→ THE TASK
Below this sentence is a listing; return exactly its lines from the one with "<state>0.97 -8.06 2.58" to the one with "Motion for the", both kept, and nothing more.
--- AVAILABLE RECORDS Enclosed Below ---
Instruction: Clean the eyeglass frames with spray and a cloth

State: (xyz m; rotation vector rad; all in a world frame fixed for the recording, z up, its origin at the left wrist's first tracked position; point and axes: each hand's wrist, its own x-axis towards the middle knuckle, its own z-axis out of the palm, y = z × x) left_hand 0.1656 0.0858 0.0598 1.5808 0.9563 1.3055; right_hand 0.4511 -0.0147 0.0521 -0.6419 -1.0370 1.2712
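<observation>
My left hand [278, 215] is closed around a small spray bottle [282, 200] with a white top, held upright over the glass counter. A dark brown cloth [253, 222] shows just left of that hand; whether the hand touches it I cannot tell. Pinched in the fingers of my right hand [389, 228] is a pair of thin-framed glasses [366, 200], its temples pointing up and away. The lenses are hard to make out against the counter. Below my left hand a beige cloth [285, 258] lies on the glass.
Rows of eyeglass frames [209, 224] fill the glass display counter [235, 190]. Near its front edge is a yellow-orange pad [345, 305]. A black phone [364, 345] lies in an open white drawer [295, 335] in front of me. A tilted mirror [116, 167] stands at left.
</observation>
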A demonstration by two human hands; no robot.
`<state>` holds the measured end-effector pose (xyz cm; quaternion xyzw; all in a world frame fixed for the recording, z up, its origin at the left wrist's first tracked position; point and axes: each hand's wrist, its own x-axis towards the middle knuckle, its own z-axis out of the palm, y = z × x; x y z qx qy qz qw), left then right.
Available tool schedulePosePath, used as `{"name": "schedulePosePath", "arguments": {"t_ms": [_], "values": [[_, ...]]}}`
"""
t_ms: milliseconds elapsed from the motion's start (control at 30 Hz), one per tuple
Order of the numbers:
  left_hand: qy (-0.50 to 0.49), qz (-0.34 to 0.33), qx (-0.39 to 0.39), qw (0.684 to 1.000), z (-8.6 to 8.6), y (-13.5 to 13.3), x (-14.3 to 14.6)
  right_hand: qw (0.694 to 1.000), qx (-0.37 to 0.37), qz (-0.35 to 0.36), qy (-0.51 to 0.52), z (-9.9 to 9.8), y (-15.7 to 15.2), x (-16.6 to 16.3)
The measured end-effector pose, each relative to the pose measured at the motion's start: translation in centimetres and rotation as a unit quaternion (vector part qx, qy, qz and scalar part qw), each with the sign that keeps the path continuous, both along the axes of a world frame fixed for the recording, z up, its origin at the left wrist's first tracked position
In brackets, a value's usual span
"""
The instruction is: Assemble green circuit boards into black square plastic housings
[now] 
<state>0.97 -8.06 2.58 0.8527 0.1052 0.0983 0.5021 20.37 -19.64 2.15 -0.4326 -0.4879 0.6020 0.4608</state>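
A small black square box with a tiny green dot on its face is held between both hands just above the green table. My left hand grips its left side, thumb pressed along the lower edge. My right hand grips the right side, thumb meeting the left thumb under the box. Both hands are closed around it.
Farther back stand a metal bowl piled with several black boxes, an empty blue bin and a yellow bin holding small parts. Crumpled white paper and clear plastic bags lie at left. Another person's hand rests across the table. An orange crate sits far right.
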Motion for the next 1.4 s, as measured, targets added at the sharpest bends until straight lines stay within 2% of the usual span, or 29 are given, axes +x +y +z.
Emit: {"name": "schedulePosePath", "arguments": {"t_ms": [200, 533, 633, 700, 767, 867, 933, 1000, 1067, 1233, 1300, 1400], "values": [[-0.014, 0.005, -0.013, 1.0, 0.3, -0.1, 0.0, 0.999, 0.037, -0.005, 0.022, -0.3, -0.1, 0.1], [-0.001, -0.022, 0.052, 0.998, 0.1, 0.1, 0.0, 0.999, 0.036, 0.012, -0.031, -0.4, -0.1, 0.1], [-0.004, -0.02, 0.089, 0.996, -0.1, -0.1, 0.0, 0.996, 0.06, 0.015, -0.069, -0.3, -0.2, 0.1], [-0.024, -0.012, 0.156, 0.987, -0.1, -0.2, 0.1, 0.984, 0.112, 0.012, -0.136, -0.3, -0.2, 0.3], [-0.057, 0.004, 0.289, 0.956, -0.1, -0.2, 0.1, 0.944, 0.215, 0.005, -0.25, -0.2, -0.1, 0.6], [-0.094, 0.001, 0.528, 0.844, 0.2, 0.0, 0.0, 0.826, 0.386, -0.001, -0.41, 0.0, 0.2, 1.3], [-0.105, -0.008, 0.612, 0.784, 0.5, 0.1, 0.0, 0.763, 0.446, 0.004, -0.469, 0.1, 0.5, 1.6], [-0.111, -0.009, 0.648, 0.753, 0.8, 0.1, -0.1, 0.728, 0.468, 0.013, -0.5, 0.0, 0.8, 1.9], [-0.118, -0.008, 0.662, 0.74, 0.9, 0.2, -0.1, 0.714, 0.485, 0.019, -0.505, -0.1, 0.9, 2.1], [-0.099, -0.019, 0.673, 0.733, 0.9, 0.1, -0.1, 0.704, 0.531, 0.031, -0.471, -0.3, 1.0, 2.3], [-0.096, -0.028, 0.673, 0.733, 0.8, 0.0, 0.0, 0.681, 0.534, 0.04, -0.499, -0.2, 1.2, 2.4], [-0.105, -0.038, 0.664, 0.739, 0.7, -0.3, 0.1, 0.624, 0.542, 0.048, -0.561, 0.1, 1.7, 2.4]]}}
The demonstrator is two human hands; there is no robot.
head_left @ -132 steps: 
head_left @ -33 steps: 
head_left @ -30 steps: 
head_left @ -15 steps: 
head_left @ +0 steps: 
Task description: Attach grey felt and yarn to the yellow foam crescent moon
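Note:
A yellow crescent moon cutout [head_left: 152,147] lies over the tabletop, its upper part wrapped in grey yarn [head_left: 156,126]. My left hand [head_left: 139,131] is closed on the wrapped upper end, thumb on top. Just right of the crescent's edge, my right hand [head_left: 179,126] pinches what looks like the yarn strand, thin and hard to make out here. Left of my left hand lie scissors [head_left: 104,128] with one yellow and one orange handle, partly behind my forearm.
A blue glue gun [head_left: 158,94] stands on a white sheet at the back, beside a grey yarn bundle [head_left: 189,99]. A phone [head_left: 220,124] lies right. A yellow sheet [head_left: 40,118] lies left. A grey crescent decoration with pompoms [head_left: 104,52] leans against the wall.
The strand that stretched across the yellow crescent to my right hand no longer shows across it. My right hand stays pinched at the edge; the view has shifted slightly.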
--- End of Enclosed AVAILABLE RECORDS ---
→ RESULT OF THE EXERCISE
<state>0.97 -8.06 2.58 0.8527 0.1052 0.0983 0.5021 20.37 -19.64 2.15 -0.4326 -0.4879 0.6020 0.4608</state>
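A small black square box with a tiny green dot on its face is held between both hands just above the green table. My left hand grips its left side, thumb pressed along the lower edge. My right hand grips the right side, thumb meeting the left thumb under the box. Both hands are closed around it.
Farther back stand a metal bowl piled with several black boxes, an empty blue bin and a yellow bin holding small parts. Crumpled white paper and clear plastic bags lie at left. Another person's hand rests across the table. An orange crate sits far right.
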Motion for the next 1.4 s, as measured, targets added at the sharpest bends until straight lines stay within 2% of the usual span, or 29 are given, axes +x +y +z.

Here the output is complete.